Instruction for the data below: set down exactly the lines from the line with "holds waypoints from" to the line with "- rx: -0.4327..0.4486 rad", inclusive, and no others.

[[ RECORDS TO USE open ]]

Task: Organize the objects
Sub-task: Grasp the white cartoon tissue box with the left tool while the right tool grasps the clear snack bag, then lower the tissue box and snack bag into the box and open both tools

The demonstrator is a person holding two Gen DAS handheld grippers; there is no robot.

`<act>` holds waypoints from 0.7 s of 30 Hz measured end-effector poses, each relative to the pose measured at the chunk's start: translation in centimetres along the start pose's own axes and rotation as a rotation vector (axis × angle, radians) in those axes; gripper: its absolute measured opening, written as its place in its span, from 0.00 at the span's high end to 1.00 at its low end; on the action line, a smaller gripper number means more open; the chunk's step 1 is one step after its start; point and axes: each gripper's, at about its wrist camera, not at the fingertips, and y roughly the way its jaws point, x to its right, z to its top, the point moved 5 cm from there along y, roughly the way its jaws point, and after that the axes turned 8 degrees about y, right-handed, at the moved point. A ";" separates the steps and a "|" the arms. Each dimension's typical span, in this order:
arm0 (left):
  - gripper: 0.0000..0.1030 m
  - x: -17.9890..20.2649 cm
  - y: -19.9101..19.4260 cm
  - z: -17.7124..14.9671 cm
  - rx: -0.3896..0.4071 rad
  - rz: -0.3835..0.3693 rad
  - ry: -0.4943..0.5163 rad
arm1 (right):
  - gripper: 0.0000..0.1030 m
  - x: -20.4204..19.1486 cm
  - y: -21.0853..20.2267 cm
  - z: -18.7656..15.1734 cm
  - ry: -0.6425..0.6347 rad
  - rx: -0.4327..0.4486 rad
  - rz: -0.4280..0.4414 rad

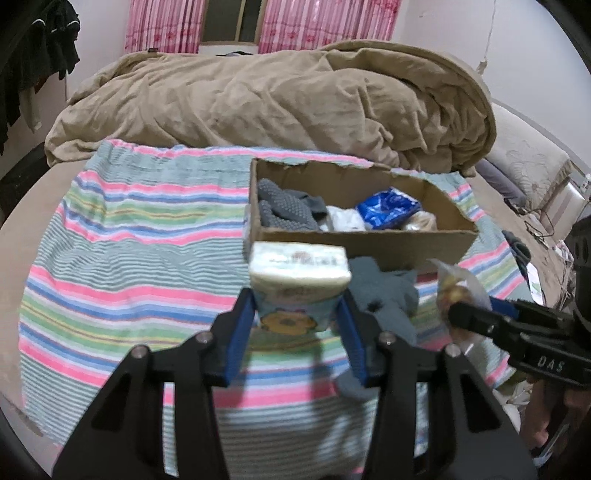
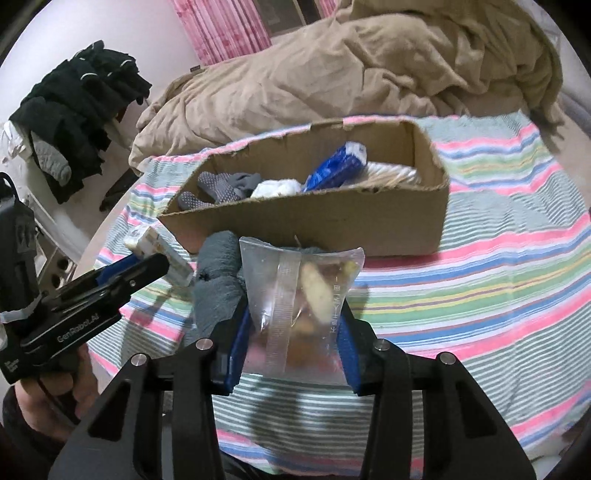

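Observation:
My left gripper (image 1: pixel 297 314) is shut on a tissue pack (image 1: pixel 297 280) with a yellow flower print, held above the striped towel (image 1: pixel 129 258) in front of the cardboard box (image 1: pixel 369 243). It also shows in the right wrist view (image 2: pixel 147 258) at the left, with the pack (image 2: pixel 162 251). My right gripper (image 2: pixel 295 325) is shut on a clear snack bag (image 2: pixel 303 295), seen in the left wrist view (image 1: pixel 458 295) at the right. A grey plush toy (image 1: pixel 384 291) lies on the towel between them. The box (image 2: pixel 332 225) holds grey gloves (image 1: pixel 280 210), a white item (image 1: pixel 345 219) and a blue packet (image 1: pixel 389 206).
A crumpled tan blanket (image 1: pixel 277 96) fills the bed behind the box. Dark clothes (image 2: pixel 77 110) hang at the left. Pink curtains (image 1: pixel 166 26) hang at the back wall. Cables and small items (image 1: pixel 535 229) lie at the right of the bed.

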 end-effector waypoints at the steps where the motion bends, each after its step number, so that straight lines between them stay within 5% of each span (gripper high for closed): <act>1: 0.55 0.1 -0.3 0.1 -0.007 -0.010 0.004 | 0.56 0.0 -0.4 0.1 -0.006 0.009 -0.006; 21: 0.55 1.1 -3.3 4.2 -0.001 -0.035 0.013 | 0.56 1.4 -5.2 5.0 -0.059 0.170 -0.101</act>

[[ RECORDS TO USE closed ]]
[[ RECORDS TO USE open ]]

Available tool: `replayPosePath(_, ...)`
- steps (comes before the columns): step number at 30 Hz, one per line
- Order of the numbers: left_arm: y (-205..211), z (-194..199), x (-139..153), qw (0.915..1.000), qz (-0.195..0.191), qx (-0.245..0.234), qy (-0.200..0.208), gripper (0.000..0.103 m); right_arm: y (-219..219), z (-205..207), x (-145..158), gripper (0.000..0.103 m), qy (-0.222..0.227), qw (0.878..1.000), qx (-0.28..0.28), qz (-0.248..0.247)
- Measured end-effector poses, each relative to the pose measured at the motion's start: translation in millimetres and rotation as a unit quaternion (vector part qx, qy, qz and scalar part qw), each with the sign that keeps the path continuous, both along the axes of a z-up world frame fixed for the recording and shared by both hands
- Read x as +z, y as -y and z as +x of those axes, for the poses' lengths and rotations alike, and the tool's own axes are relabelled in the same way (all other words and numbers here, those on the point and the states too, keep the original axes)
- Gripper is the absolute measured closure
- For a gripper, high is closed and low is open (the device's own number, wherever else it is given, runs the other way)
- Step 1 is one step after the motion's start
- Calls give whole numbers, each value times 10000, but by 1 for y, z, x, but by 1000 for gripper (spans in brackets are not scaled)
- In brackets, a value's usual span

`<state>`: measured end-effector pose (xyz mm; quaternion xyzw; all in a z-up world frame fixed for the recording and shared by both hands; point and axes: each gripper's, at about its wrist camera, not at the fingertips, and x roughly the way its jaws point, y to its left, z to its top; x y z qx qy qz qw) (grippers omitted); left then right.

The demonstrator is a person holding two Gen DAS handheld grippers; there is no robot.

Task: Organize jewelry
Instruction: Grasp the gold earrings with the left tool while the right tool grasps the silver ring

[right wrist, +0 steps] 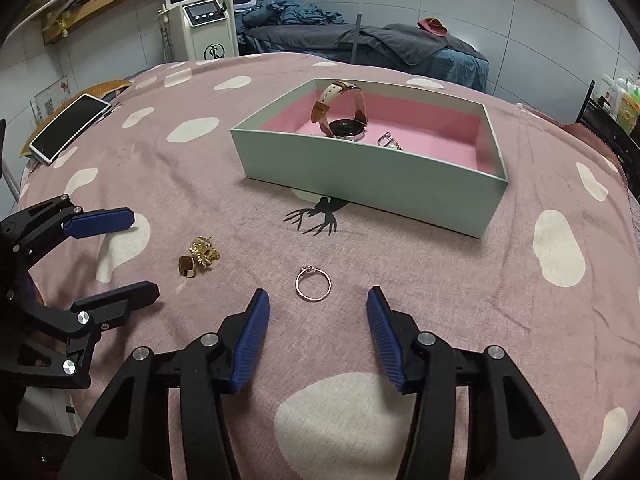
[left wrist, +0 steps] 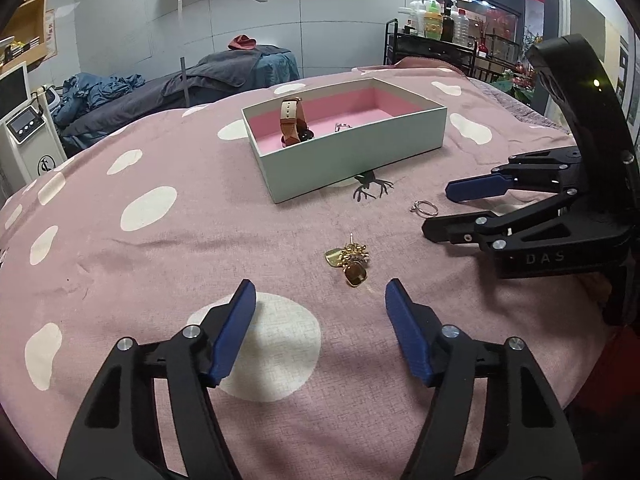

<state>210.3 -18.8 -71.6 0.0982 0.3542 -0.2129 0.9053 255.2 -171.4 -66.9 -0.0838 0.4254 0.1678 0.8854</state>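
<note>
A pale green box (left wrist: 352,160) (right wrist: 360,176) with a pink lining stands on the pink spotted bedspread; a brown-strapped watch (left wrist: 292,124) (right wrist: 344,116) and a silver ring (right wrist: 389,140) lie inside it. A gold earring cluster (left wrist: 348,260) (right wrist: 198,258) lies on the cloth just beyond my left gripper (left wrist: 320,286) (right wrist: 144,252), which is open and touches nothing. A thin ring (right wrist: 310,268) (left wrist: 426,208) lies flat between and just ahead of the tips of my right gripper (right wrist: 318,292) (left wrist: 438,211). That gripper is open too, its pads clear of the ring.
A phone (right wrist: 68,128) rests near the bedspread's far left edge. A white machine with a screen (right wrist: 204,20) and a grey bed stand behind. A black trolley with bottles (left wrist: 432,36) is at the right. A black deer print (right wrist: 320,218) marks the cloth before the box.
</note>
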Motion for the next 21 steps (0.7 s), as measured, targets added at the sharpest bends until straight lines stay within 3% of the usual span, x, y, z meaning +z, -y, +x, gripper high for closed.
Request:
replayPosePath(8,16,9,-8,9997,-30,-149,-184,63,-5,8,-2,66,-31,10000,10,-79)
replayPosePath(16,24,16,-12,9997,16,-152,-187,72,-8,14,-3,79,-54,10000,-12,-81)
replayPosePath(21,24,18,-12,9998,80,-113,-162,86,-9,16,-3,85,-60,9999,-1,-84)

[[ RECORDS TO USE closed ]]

▶ _WORKED SOLUTION_
`<act>` holds waypoints from 0.7 s of 30 Hz measured end-effector poses, each relative to the pose measured at the chunk's start: translation in centimetres along the start pose's own axes and rotation as a rotation vector (axis × angle, radians) in those axes; gripper: its absolute measured opening, written as its place in its span, from 0.00 at the span's high end to 1.00 at its low end; on the action line, a smaller gripper number means more open; the chunk's step 1 is one step after its start; point and axes: each gripper's, at about its wrist camera, not at the fingertips, and y roughly the way its jaws point, x to its right, z to its top, the point moved 5 cm from there along y, roughly the way its jaws point, and after that the axes turned 8 degrees about y, right-handed, at the moved point. A ";" separates the steps and a "|" the arms. Each dimension's typical span, in this order:
arm0 (left):
  - gripper: 0.0000..0.1030 m
  - x: -17.9890..20.2649 cm
  - y: -19.9101..19.4260 cm
  - z: -17.7124..14.9671 cm
  - rx: -0.3896..0.4071 rad
  - rz: -0.3835..0.3693 rad
  - ry: -0.4943..0.5163 rad
arm1 (right):
  - gripper: 0.0000..0.1030 m
  - x: -20.4204..19.1486 cm
  - y: -21.0853..20.2267 cm
  - z: -18.7656..15.1734 cm
  - ry: -0.6425..0.6347 rad
  - rx: -0.4327..0.4486 rad

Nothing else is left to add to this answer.